■ Your goal
Across the whole listing, copy out every line that includes the string "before".

═════ The records ═════

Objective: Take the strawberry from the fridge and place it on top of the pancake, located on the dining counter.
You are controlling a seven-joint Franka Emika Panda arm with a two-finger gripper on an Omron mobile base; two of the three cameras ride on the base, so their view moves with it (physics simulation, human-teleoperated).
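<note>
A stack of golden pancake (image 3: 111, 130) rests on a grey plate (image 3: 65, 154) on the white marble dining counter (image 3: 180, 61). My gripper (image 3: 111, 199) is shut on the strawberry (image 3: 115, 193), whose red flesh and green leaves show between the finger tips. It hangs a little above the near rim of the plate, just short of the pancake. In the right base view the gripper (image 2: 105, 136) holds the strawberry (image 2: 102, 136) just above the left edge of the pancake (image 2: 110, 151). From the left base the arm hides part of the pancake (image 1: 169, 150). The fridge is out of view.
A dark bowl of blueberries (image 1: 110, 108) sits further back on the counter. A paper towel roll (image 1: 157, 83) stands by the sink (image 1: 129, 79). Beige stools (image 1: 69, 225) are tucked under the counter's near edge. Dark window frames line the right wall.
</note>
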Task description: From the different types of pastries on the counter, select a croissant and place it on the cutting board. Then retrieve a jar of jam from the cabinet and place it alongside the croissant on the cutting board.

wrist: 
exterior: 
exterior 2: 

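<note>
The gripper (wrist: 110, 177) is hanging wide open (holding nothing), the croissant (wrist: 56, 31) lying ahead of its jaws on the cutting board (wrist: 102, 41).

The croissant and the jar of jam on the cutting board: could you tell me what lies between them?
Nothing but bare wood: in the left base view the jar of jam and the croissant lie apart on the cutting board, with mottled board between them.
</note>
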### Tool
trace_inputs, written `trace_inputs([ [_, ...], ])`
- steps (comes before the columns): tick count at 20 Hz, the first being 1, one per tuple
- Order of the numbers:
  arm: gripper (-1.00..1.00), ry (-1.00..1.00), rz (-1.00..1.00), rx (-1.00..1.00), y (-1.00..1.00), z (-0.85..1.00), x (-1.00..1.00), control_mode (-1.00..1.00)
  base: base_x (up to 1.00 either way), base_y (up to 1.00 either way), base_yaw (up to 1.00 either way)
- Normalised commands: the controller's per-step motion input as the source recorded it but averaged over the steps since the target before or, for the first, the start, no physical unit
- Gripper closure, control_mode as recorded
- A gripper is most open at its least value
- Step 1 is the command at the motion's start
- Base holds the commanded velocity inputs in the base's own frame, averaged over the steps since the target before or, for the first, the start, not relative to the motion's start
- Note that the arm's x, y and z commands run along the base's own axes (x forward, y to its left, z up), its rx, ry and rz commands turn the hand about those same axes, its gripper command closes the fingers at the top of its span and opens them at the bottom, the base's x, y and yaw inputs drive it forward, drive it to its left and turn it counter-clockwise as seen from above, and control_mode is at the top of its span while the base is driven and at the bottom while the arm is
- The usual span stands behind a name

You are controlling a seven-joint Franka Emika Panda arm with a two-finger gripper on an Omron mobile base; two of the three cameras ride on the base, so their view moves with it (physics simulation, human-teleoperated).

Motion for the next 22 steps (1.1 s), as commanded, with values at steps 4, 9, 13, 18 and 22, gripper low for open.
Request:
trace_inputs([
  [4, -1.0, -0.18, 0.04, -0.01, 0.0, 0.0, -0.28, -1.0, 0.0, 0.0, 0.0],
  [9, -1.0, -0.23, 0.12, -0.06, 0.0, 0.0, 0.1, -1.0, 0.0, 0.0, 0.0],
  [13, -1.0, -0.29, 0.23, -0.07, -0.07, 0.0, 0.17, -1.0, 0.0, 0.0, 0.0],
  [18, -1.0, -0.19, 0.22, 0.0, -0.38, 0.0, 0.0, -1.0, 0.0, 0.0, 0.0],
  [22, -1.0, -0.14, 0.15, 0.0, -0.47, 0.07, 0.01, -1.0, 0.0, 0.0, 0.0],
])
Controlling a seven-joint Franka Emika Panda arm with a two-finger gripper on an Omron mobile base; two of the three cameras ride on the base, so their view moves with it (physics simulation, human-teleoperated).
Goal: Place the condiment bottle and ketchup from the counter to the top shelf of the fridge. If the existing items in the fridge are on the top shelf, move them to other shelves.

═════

■ Answer space
- steps (comes before the columns): tick count at 20 Hz, the first being 1, one per tuple
- Normalised commands: the controller's per-step motion input as the source recorded it but averaged over the steps since the target before or, for the first, the start, no physical unit
- Base holds the commanded velocity inputs in the base's own frame, averaged over the steps since the target before or, for the first, the start, not relative to the motion's start

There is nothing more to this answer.